AVAILABLE DATA:
· · ·
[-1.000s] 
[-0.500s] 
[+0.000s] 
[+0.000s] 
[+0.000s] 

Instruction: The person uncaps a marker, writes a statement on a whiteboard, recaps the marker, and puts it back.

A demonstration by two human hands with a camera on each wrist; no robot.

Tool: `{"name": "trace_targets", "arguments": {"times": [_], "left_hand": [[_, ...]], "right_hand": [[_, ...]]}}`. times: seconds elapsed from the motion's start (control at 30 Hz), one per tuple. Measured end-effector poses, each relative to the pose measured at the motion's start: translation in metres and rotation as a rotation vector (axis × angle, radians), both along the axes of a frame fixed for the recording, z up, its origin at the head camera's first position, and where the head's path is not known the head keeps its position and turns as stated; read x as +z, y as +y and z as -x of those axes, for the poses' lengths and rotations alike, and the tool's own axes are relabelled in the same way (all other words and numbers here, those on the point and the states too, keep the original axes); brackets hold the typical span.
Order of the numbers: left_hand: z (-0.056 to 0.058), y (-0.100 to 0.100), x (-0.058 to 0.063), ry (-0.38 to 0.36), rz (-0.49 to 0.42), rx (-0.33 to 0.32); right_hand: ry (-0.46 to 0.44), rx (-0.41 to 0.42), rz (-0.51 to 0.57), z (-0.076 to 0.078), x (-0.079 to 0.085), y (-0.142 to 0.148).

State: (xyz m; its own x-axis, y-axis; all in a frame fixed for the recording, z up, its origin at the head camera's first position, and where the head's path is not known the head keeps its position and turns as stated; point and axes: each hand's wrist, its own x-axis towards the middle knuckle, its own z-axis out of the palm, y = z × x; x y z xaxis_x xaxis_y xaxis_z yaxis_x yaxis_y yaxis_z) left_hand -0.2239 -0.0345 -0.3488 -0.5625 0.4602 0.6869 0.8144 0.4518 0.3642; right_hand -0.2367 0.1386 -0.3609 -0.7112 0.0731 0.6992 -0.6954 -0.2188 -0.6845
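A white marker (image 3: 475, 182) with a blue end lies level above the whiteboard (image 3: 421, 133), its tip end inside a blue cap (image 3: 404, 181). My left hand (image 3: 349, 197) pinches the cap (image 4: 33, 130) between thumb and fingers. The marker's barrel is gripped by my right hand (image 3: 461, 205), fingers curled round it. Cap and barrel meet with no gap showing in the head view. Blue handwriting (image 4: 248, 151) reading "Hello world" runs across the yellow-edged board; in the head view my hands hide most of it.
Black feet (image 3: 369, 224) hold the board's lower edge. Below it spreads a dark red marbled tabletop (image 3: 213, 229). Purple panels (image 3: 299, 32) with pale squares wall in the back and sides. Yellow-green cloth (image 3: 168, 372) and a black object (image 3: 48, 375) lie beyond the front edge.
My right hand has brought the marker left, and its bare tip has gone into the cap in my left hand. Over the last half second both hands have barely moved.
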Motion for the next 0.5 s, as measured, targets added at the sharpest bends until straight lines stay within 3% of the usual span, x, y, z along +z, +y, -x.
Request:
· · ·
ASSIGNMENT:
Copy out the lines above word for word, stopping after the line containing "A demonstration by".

EXERCISE RESULT:
[-1.000s] 
[-0.500s] 
[+0.000s] 
[+0.000s] 
[+0.000s] 

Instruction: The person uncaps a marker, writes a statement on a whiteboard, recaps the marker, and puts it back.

A demonstration by two human hands with a camera on each wrist; no robot.

There is nothing more to the output.